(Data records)
════════════════════
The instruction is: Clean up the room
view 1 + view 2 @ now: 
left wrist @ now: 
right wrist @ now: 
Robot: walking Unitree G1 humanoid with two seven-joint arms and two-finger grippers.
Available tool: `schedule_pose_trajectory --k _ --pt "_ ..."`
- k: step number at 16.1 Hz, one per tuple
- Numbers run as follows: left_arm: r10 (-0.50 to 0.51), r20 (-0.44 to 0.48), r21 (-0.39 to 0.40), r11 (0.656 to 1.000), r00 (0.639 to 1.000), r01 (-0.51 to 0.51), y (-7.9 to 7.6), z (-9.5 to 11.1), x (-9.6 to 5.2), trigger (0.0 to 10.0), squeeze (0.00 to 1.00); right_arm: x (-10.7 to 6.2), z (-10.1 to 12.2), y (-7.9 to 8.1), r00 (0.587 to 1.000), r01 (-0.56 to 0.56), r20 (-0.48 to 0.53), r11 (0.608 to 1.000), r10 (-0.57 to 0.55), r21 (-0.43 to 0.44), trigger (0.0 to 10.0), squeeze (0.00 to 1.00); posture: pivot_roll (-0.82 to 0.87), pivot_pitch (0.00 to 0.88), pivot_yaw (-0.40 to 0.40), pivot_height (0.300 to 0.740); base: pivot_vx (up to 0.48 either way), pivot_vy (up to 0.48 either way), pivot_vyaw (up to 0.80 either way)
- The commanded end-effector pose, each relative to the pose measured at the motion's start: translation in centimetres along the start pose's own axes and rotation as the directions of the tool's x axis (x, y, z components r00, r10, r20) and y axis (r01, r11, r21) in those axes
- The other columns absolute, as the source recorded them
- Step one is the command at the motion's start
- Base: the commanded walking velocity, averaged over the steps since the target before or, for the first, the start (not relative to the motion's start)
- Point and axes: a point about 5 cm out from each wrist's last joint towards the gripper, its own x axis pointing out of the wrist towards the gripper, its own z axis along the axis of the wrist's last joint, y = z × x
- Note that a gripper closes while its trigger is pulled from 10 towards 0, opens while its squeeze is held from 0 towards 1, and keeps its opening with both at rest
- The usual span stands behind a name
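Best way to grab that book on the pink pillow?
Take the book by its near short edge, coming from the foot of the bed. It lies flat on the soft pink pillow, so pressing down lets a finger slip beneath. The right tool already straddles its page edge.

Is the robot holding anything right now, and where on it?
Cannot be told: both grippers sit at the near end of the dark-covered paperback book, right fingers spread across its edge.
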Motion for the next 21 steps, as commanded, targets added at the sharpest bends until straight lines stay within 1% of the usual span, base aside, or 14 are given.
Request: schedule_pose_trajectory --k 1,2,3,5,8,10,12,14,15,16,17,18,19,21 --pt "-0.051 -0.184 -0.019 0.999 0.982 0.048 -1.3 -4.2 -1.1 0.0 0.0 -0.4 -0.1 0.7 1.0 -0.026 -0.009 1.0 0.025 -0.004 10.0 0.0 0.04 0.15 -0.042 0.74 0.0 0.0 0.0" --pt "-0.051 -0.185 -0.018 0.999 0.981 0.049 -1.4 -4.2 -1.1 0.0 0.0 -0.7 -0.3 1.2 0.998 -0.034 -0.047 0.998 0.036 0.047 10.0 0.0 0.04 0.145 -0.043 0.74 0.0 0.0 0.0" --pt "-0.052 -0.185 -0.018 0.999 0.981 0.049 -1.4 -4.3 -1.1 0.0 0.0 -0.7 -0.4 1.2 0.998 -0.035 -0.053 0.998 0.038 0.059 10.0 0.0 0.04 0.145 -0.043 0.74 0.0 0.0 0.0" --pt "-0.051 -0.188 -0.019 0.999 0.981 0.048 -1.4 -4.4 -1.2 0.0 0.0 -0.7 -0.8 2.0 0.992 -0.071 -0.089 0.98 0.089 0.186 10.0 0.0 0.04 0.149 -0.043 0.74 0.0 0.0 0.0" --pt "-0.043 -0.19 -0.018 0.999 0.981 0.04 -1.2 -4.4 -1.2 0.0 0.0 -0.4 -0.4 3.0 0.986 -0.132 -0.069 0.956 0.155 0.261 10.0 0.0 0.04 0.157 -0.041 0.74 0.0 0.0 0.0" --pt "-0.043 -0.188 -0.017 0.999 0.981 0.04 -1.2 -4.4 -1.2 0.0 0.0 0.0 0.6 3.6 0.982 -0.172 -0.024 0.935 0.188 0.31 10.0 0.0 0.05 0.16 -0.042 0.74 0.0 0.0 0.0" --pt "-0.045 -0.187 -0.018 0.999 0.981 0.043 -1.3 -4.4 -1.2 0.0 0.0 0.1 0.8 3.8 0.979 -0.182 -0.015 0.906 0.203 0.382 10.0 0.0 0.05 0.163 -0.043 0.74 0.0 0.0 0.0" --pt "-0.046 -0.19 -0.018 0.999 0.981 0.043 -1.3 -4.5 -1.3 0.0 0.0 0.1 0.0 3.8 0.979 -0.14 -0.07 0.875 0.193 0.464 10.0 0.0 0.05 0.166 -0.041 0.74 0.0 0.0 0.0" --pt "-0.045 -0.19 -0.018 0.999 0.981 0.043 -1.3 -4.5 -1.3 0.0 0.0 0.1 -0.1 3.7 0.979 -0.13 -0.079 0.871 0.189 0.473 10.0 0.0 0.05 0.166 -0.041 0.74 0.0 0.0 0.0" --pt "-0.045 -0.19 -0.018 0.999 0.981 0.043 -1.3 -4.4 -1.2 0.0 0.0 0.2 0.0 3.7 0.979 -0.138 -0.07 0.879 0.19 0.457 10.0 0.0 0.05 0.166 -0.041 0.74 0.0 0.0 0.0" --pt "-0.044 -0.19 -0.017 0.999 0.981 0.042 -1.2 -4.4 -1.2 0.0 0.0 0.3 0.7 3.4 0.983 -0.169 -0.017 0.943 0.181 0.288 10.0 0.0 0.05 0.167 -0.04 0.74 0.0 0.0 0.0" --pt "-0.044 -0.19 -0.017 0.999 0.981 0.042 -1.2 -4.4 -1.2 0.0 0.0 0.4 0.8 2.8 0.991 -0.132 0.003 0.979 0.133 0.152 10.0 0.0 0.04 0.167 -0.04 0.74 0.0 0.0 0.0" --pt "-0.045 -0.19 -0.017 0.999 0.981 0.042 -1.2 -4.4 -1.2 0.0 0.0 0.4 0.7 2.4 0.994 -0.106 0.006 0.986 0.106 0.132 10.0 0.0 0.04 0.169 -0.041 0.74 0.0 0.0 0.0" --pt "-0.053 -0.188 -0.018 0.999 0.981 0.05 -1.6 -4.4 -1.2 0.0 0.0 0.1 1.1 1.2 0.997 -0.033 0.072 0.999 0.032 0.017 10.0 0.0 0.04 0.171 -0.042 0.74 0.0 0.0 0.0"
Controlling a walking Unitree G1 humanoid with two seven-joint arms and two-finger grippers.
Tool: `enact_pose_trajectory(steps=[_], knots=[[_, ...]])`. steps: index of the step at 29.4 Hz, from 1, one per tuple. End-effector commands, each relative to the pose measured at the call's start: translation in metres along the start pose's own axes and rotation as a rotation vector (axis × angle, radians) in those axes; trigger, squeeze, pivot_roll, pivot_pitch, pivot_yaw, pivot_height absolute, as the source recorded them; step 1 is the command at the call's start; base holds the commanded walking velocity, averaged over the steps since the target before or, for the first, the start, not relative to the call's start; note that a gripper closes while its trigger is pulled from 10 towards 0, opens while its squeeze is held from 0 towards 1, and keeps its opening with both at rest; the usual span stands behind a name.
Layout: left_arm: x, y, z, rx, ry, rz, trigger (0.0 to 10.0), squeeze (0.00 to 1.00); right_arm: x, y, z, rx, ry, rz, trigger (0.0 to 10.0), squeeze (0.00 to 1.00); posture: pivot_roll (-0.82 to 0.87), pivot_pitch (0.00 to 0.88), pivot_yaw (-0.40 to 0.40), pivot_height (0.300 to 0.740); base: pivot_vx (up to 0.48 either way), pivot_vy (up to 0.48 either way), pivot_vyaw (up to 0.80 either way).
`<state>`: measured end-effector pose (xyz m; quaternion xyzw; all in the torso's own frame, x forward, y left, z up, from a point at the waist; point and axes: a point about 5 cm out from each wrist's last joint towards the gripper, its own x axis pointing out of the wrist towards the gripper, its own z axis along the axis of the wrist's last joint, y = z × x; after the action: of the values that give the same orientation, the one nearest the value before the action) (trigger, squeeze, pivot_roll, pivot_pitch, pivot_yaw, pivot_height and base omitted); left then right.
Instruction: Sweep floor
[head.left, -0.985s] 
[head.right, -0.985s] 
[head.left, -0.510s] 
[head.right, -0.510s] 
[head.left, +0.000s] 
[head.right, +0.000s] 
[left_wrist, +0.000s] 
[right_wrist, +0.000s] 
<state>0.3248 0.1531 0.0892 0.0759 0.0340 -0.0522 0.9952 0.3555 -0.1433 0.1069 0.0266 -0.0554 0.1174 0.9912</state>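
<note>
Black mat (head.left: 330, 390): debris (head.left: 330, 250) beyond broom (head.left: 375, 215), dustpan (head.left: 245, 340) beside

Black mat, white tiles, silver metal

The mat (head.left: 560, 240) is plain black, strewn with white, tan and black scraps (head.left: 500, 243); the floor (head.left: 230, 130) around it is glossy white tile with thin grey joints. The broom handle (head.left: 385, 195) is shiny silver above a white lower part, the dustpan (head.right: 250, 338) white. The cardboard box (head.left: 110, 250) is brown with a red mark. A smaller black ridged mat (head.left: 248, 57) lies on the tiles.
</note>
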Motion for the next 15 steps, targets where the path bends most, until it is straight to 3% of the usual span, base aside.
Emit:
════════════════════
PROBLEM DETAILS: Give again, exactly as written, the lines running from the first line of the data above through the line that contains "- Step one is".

RESPONSE TO THIS EXERCISE:
The instruction is: Clean up the room
view 1 + view 2 @ now: 
left wrist @ now: 
right wrist @ now: 
Robot: walking Unitree G1 humanoid with two seven-joint arms and two-finger grippers.
Available tool: `schedule_pose_trajectory --k _ --pt "_ ..."`
- k: step number at 16.1 Hz, one per tuple
- Numbers run as follows: left_arm: r10 (-0.50 to 0.51), r20 (-0.44 to 0.48), r21 (-0.39 to 0.40), r11 (0.656 to 1.000), r00 (0.639 to 1.000), r01 (-0.51 to 0.51), y (-7.9 to 7.6), z (-9.5 to 11.1), x (-9.6 to 5.2), trigger (0.0 to 10.0), squeeze (0.00 to 1.00); right_arm: x (-10.7 to 6.2), z (-10.1 to 12.2), y (-7.9 to 8.1), r00 (0.587 to 1.000), r01 (-0.56 to 0.56), r20 (-0.48 to 0.53), r11 (0.608 to 1.000), r10 (-0.57 to 0.55), r21 (-0.43 to 0.44), trigger (0.0 to 10.0), squeeze (0.00 to 1.00); posture: pivot_roll (-0.82 to 0.87), pivot_pitch (0.00 to 0.88), pivot_yaw (-0.40 to 0.40), pivot_height (0.300 to 0.740); base: pivot_vx (up to 0.48 either way), pivot_vy (up to 0.48 either way), pivot_vyaw (up to 0.80 either way)
- The commanded end-effector pose, each relative to the pose measured at the motion's start: translation in centimetres along the start pose's own axes and rotation as the directions of the tool's x axis (x, y, z components r00, r10, r20) and y axis (r01, r11, r21) in those axes
- The other columns absolute, as the source recorded them
- Step one is the command at the motion's start

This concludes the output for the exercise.